He fell in love with a vineyard and ended up buying a town by accident. This is the story of the chef from Tarragona, Alba Ortiz Nin, who after studying hospitality at the Escola d’Hoteleria i Turisme de Cambrils and working in the kitchens of prestigious restaurants in the Basque Country (among them the three-starred Arzumendi), decided to return to Catalonia to start your own project.

The vineyards and the landscape of La Figuera (Lleida) seduced her to the point that it didn’t take long for her to decide to make her own wine there, without backing down from the idea of ​​having to live in a lonely village in the region of La Noguera.

Without thinking about it too much, he moved in with his partner and, in order to establish themselves -since they also wanted to open a restaurant-, they decided to keep one of the houses: “What we did not know is that we had bought something more than that house, we had bought a nucleus uninhabited”, he explained to Diari de Tarragona.

In said article, he recalls how it all happened: “It was an incredible house, the only one that was still standing.

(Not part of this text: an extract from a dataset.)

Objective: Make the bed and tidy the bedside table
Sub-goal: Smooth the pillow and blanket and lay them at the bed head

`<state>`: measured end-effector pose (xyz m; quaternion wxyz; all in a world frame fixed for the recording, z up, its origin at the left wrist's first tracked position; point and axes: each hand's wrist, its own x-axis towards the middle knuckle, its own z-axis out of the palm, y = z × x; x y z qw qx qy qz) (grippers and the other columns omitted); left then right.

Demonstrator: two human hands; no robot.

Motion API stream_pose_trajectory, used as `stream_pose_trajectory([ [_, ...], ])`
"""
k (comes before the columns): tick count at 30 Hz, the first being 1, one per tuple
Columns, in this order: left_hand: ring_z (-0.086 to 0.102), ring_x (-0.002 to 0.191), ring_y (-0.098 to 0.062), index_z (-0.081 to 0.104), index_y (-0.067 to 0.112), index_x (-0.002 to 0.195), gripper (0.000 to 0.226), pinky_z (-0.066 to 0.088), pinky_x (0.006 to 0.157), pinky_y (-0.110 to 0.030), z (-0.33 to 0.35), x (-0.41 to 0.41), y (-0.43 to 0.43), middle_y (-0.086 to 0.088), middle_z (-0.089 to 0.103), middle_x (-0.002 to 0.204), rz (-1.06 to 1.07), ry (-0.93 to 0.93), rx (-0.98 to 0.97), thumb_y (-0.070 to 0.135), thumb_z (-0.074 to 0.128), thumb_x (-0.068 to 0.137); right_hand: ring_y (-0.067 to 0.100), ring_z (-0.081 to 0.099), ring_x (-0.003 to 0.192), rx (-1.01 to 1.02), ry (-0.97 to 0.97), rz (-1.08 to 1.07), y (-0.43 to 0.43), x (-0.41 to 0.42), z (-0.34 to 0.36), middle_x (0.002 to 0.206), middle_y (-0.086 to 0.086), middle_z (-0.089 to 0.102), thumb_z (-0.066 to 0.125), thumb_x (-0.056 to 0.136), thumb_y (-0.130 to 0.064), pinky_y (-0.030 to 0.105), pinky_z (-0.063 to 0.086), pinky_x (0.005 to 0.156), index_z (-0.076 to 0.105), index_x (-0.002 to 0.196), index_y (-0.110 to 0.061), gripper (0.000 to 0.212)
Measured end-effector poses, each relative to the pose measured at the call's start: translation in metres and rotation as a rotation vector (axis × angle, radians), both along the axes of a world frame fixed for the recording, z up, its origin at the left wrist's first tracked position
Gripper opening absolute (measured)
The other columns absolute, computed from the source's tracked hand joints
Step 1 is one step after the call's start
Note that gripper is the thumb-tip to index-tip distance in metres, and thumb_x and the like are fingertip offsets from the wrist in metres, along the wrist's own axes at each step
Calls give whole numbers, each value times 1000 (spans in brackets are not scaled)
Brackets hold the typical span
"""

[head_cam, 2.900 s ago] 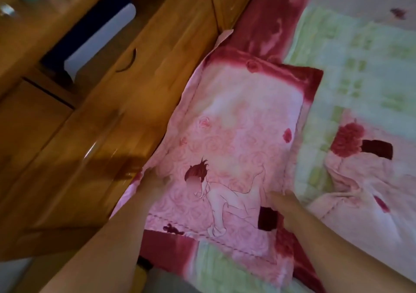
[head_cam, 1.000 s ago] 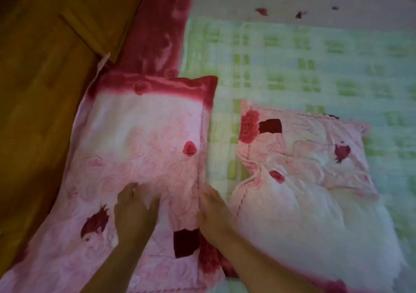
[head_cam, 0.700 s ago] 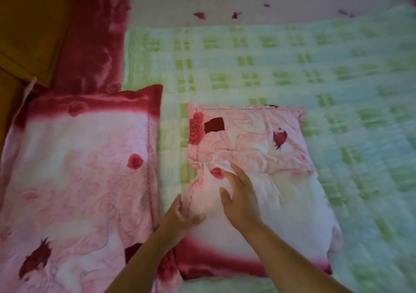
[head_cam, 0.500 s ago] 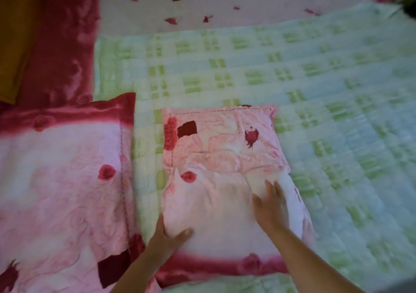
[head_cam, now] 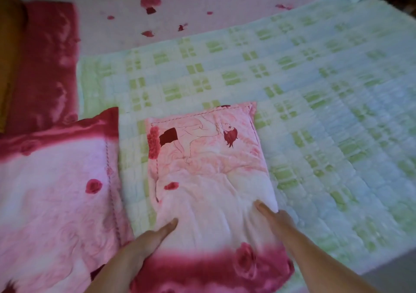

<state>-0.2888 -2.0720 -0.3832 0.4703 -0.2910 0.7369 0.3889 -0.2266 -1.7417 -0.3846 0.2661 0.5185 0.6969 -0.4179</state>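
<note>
Pink cotton, printed with roses and a drawn figure, is covering the small pillow (head_cam: pixel 209 180), which is lying on the green-checked quilt (head_cam: pixel 315 85) in the middle of the bed. Its long axis is running away from the person, with the far end leaning a little to the right. The dark red band is sitting at the near end.

The 2 grips are flanking that near end, 1 on each long side. The left grip (head_cam: pixel 144 245) is pressing against the left edge and the right grip (head_cam: pixel 278 220) against the right edge. Each thumb is lying on top of the fabric while the other fingers are dropping out of sight past the edge. Both grips therefore look clasped on the pillow's sides, though the hidden fingers are leaving that partly a judgement.

The large pillow (head_cam: pixel 56 191) is lying to the left. A strip of quilt is showing between the 2 pillows, so they are not touching. The left grip is the nearer one to that gap, and the right grip is sitting on the outer side.

Judging from this, the step in hand is squaring the small pillow beside the large one. Any shift is likely going leftward across the strip. A slight turn would be bringing the 2 facing edges parallel, since the far end is leaning away. With both grips at the near end, the far end is probably trailing and dragging on the quilt.
</note>
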Motion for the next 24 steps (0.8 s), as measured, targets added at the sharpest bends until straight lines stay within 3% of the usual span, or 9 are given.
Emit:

Its frescoes on the wall stood out, the calm of a beach, painted in such a way that the light changed depending on the time of day in the that was coming in”.

They decided to rehabilitate it, but to do so they had to first find the owners, a matter that was not easy for them. “Even when we had already located the owner, the person from the real estate agency made the wrong house so, obviously, of a key chain with eight keys, none matched the lock. I had to personally take it to the house,” Ortiz told Diari from Tarragona.

And it was when they bought it that they realized that, more than a home, they had acquired “5,500 square meters, which included other houses, orchards and terraces”, which is equivalent to practically the uninhabited nucleus of La Figuera. A casual story with an incredible ending.